▸ Activity
Check every line of the material below for the string "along". State how many lines have it.

▸ Dataset excerpt
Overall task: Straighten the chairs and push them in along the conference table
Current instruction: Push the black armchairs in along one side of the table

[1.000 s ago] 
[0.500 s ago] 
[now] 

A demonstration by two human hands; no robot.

▸ Finished exercise
2